Er verliert die Kontrolle über das Auto, in dem er mit drei Jugendlichen unterwegs ist, und prallt in ein leeres Haus. Der Unfall hätte noch schwerwiegendere Folgen haben können ereignete sich in der Nacht von Sonntag, 16., auf Montag, 17. Juni, in Puianello di Quattro Castella, 12 Kilometer von Reggio Emilia entfernt. Gegen Mitternacht, eins Volkswagen Turan gefahren von einem 55-Jährigen nordafrikanischer Herkunft, mit zwei Jugendlichen im Alter von 22 und 28 Jahren und einem 6-jährigen Kind an Bord, geriet in eine kleine Straße, über Napoli, entlang der Via Marx, die Route, die Puianello in zwei Teile teilt, bis sie auf die Staatsstraße 63 trifft, die Hauptverkehrsader, die Reggio Emilia und den Apennin verbindet. Während seiner Reise, aus Gründen, die noch im Detail geklärt werden müssen, Das Fahrzeug endete mit großer Gewalt gegen ein altes Haus in der Via Marx Nr. 33, prallte gegen die Außenwand und ließ einen großen Teil der Wand einstürzen.
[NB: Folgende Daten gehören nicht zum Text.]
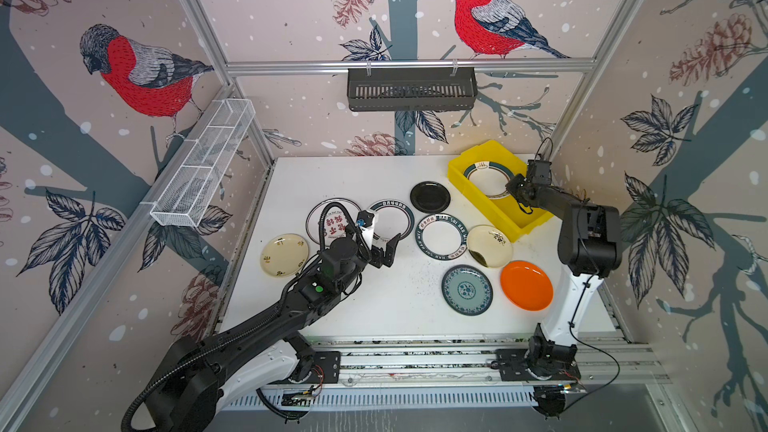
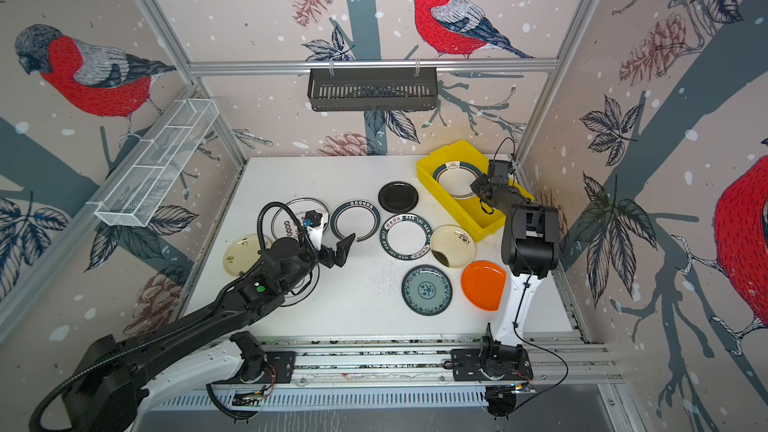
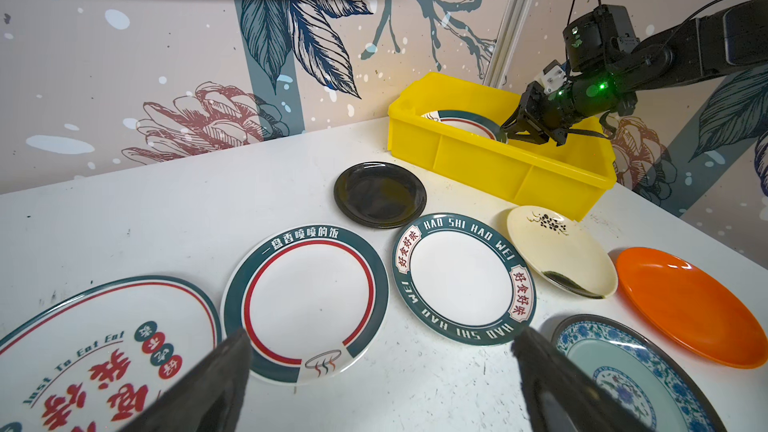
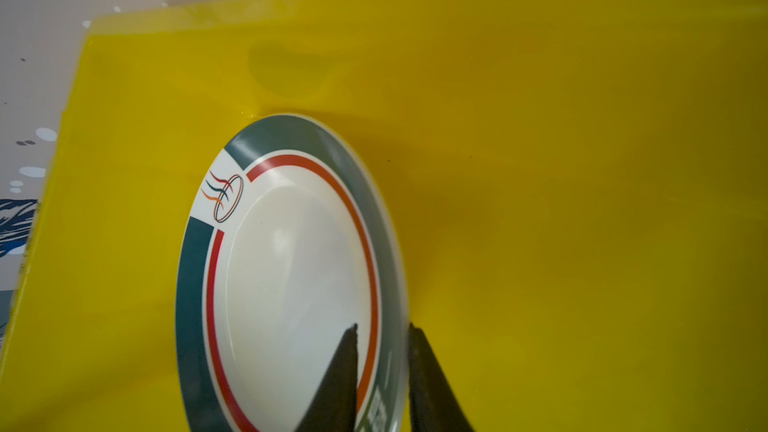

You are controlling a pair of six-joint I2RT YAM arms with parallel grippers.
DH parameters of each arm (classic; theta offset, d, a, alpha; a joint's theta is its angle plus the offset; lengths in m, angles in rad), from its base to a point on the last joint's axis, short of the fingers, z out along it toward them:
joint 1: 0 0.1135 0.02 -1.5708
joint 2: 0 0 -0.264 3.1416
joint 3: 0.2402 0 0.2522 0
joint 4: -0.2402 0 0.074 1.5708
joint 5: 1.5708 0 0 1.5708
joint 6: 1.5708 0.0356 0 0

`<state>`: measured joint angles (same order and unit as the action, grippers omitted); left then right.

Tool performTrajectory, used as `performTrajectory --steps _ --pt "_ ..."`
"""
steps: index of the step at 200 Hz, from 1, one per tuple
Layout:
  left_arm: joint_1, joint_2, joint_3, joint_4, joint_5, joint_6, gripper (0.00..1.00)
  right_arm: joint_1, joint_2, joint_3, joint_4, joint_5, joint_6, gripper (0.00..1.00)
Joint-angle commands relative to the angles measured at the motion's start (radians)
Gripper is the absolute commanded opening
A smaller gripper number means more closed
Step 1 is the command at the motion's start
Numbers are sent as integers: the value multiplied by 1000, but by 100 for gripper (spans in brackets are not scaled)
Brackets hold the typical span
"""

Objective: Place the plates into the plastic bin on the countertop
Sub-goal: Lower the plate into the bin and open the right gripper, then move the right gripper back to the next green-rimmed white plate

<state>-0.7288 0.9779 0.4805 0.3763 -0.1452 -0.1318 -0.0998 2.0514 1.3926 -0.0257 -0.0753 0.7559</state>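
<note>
The right gripper (image 4: 382,326) reaches into the yellow plastic bin (image 1: 469,155), which stands at the far right corner of the white countertop (image 1: 332,184). We see its jaws a little apart, straddling the edge of the green-banded plate (image 4: 291,263). One finger lies over the plate's face and the other outside its rim. We cannot tell whether either finger touches the rim. This plate lies in the bin's far end.

The left gripper (image 1: 388,249) hovers above the countertop with its jaws spread wide, holding and touching nothing. In the left wrist view we see bare tabletop between its fingers (image 3: 224,371).

Eight plates lie on the countertop outside the bin. Among them are the black plate (image 1: 430,196), the lettered plate (image 1: 441,236) reading "HAO SHI HAO WEI", the teal-patterned plate (image 1: 467,290) and the orange plate (image 1: 526,285).
</note>
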Motion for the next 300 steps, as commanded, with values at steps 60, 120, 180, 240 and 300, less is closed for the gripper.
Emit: performTrajectory --steps 60,120,180,240,300 --pt "0 -1 -5 11 -38 -13 98 43 -101 3 -35 74 -102 57" --pt "0 20 115 -195 -192 -69 98 131 -374 -153 -86 59 -195 61" --pt "0 22 96 -237 -274 -196 98 252 -757 -485 -104 -219 -282 69" --pt "9 22 93 -314 -377 -292 98 471 -727 -641 80 -384 -165 66" --pt "15 -18 122 -395 -407 -342 98 610 -424 -499 351 -454 -50 62"
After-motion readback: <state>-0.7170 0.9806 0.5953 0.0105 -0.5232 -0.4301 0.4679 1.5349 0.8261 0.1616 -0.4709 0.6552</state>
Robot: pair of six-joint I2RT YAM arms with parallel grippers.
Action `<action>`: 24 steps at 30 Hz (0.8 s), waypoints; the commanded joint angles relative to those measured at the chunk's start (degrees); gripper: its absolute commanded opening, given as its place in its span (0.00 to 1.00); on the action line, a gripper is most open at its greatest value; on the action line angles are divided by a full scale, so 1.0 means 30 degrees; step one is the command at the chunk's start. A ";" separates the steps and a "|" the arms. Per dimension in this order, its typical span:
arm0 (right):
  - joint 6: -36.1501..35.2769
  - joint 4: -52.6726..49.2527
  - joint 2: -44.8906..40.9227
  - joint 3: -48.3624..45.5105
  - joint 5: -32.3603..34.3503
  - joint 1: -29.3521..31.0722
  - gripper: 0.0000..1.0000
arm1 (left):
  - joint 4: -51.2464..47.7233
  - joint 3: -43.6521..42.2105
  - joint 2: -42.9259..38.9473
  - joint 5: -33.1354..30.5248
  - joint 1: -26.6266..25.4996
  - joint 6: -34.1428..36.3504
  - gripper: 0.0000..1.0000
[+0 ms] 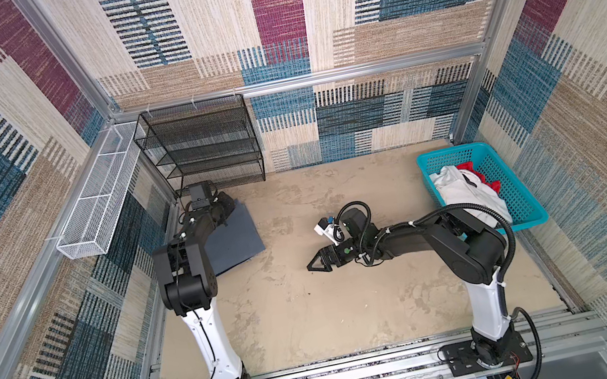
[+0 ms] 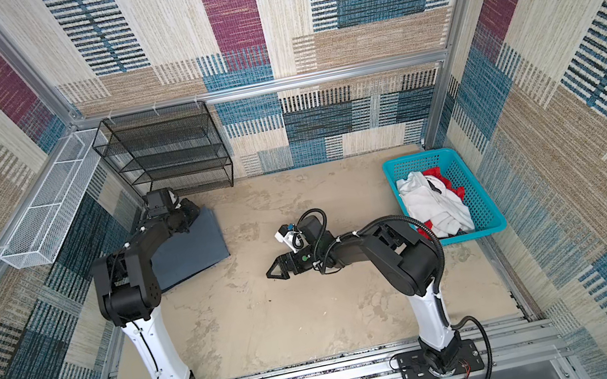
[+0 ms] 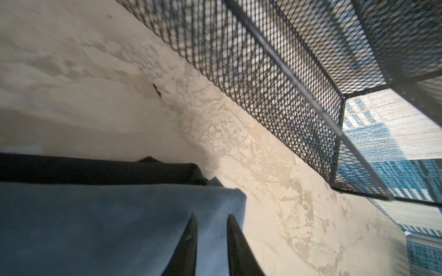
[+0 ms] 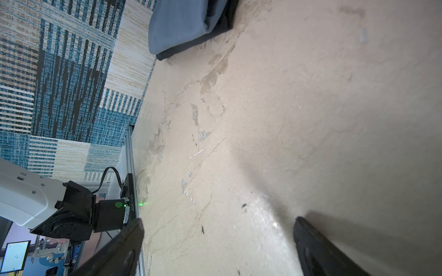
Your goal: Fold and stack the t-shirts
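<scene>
The slate-blue shirt (image 1: 236,236) lies folded flat at the far left of the worktop (image 1: 336,311), just in front of the black mesh rack (image 1: 201,145). The black shirt (image 3: 95,167) lies under it, its edge showing along one side. That makes two shirts stacked.

The left end effector (image 3: 212,216) sits over the far right corner of the blue shirt. Its fingers stand a narrow gap apart, with flat cloth showing between them and nothing visibly pinched. I cannot tell whether the tips touch the cloth. I judge this to be the end of the stacking step, with the corner being let go or tidied.

The right end effector (image 4: 217,222) hovers wide apart and empty over the bare middle of the worktop, pointing left.

The white shirt (image 1: 471,194) and red shirt (image 1: 473,169) lie crumpled in the basket (image 1: 451,151) at the right, white mostly on top. The next move probably falls to the right arm: turn back to the basket, pinch the white cloth alone so the red does not trail out, and spread it on the open middle. The left arm must first lift clear without dragging the stack.
</scene>
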 commanded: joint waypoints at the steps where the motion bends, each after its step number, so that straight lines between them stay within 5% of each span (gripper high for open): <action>1: 0.0121 -0.0385 -0.0002 -0.0180 0.0484 0.0010 0.99 | 0.1990 0.0525 0.0898 0.0410 -0.0257 -0.1732 0.24; 14: -0.0143 -0.0851 0.0512 0.0242 0.0309 0.0006 0.99 | 0.2331 0.1459 0.2534 0.0500 -0.0793 -0.2582 0.24; 24: 0.0005 -0.0852 -0.1407 -0.0639 0.1391 0.0006 0.99 | 0.3116 -0.1528 -0.2805 0.2986 -0.0746 -0.0691 0.28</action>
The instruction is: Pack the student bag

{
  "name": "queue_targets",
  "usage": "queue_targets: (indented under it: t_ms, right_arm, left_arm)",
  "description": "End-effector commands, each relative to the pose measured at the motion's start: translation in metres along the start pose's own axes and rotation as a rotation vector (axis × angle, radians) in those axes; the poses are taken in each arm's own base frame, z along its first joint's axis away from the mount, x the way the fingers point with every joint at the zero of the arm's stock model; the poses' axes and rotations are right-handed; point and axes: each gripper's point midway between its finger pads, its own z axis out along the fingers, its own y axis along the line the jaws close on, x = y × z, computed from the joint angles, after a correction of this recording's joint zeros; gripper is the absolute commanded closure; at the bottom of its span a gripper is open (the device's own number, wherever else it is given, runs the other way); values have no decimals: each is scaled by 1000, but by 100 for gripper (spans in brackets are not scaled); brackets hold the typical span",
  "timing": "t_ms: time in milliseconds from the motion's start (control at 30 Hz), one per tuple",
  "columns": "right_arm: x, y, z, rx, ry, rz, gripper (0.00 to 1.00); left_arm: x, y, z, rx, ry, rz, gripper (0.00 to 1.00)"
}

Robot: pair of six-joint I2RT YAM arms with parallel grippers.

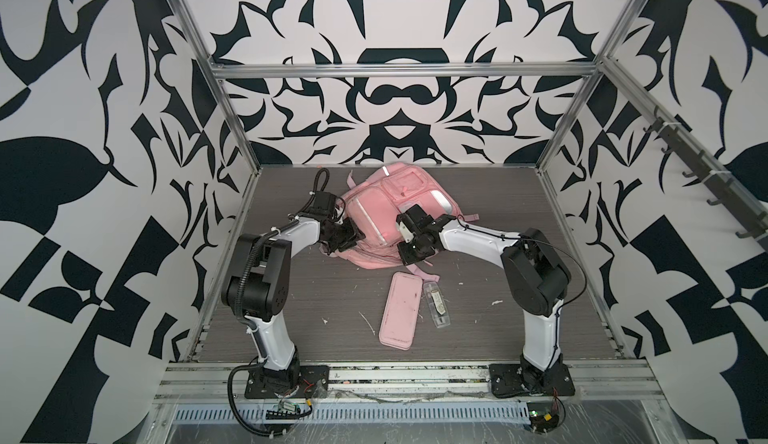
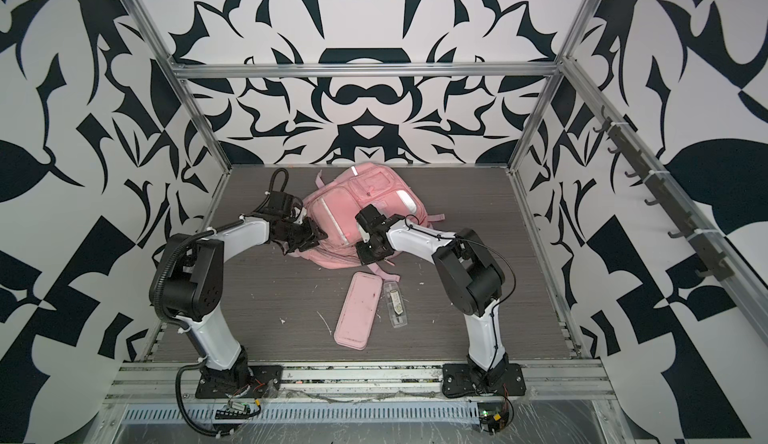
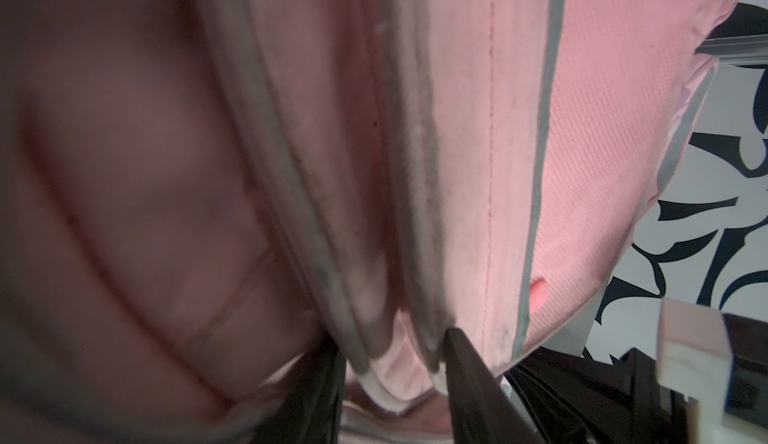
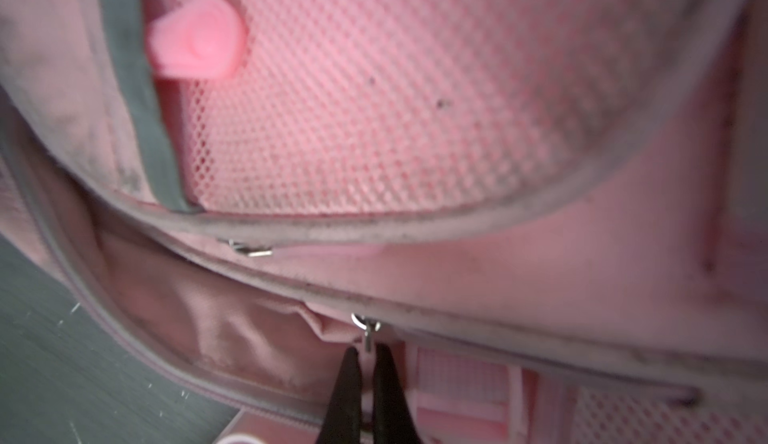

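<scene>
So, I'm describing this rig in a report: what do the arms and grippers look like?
Left arm and right arm: white shells, bulky black joint housings. Black cables run along both; the left carries ribbed conduit. Left gripper and right gripper: black, slim tapered fingers.

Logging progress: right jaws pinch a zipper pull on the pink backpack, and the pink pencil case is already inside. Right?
The pencil case is not inside: both top views show it on the table in front of the backpack. The jaws of the right gripper do pinch the zipper pull.

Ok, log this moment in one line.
left claw: clamped on student bag edge | right claw: shut on zipper pull | pencil case: on table, unpacked
</scene>
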Motion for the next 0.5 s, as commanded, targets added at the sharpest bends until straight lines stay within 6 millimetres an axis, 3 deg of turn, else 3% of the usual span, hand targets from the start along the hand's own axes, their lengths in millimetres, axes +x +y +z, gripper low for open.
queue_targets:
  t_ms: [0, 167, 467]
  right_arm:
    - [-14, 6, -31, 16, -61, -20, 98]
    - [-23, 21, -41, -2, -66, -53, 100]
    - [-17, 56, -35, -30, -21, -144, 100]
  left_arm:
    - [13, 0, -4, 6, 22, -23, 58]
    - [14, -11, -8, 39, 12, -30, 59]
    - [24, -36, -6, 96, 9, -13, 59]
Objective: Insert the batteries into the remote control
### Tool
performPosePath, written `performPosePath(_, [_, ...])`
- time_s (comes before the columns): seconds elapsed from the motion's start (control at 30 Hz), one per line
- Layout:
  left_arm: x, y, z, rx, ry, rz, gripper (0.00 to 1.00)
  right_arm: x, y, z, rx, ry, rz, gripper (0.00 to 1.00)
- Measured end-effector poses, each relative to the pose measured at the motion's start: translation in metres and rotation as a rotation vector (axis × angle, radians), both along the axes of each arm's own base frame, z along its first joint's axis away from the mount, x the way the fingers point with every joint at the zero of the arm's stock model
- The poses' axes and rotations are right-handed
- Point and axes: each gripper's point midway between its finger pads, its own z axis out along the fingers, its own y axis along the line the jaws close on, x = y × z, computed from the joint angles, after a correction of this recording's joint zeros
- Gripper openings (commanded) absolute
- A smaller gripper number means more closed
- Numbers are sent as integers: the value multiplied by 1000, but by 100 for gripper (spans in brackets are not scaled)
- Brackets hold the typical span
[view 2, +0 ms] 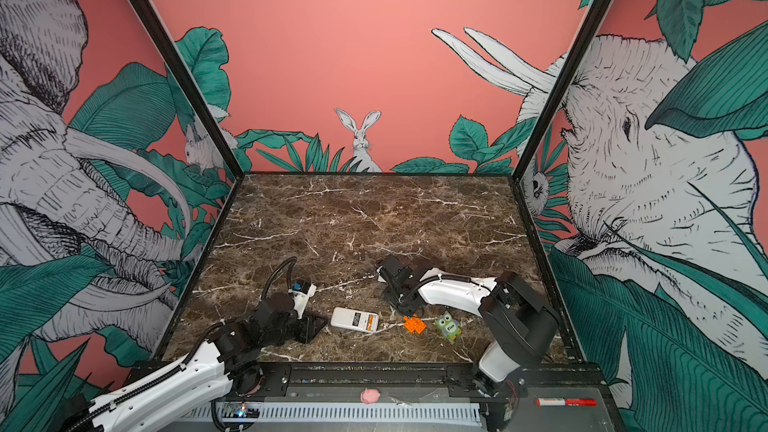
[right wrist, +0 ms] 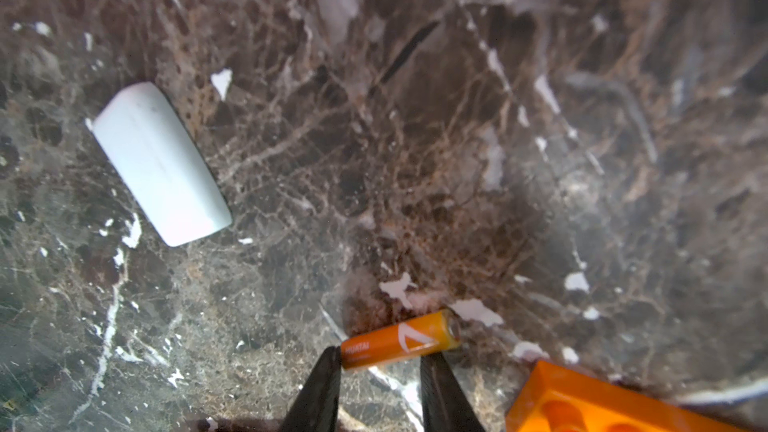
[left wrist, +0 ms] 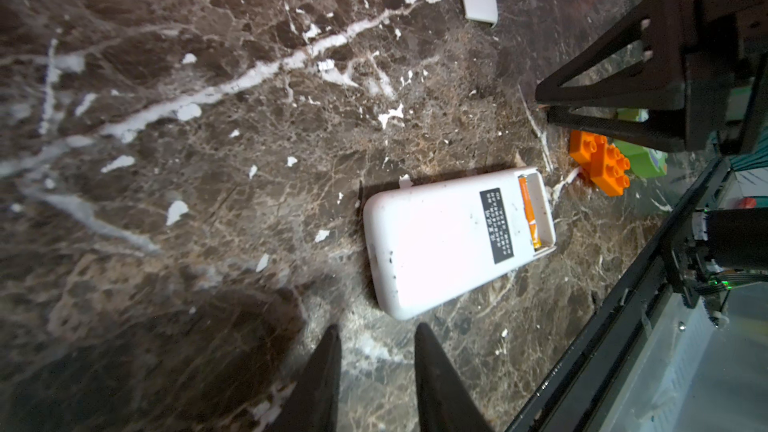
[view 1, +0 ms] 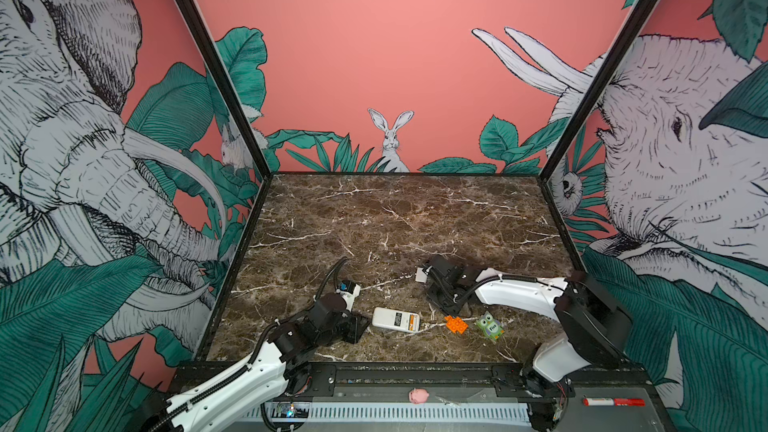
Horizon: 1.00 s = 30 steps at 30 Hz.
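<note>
The white remote control lies back up on the marble, its battery bay open at the end nearer the right arm. In the left wrist view the remote control has one orange battery lying in that bay. My left gripper hovers open just off the remote's closed end, holding nothing. A second battery lies on the marble across the tips of my right gripper. Its jaws stand apart; one fingertip touches the battery's end. This battery is hidden in both top views.
The loose white battery cover lies behind the right gripper. An orange studded brick and a green owl toy sit just right of the remote. A pink toy and a red marker rest on the front ledge.
</note>
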Motion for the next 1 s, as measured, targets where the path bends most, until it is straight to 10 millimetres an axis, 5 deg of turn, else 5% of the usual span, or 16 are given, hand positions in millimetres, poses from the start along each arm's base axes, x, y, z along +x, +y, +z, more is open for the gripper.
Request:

Dieser Teil des Gebäudes wird derzeit nicht genutzt und daher befanden sich keine Personen darin.

Die Kollision

Der Knall verursacht durch Kollision Er holte einige Bewohner der Gegend heraus, die daraufhin Alarm schlugen und sowohl die 118 Sanitätsfahrzeuge als auch mehrere Feuerwehrteams und Carabinieri-Patrouillen nach Puianello schickten. Den Feuerwehrleuten gelang es, die drei Frauen und das Kind aus dem Blech zu befreien und sicher herauszuholen, bevor sie die Stabilität des Hauses überprüften, das vorübergehend als unbewohnbar galt. Anschließend besuchten die Ärzte die Verletzten vor Ort, die umgehend ins Krankenhaus in Reggio Emilia gebracht wurden. Der Fahrer, ein 55-jähriger Einwohner von Puianello, erlitt mehrere Prellungen und Verletzungen, jedoch keine besonders schweren. Dem 28-Jährigen und dem 22-Jährigen erging es schlechter, obwohl keine Lebensgefahr bestand. Ähnliches gilt im Moment für den kleinen 6-jährigen Passagier zur kurzzeitigen intensivpädiatrischen Beobachtung eingewiesen. Lebenswichtige Funktionen sind nicht gefährdet.

Die Dynamik

Die Polizei am Bahnhof Quattro Castella muss versuchen, die genaue Dynamik des Unfalls zu ermitteln, an dem den gesammelten Zeugenaussagen zufolge kein anderes Fahrzeug beteiligt war. Die Frau verlor offenbar die Kontrolle über den Minivan, möglicherweise weil sie einschlief – zu diesem Zeitpunkt nicht auszuschließen – oder aufgrund einer Ablenkung, die zum Schleudern geführt hätte. Auch an Verkehrsproblemen mangelt es nicht. Das Haus muss in den tragenden Außenwänden platziert werden bevor es wieder für gebrauchsfähig erklärt wird. Bis zum Abschluss der Sanierungsarbeiten wird dieser Abschnitt der Via Marx in wechselnder Einbahnrichtung befahrbar sein, wobei der Verkehr durch Ampeln geregelt wird.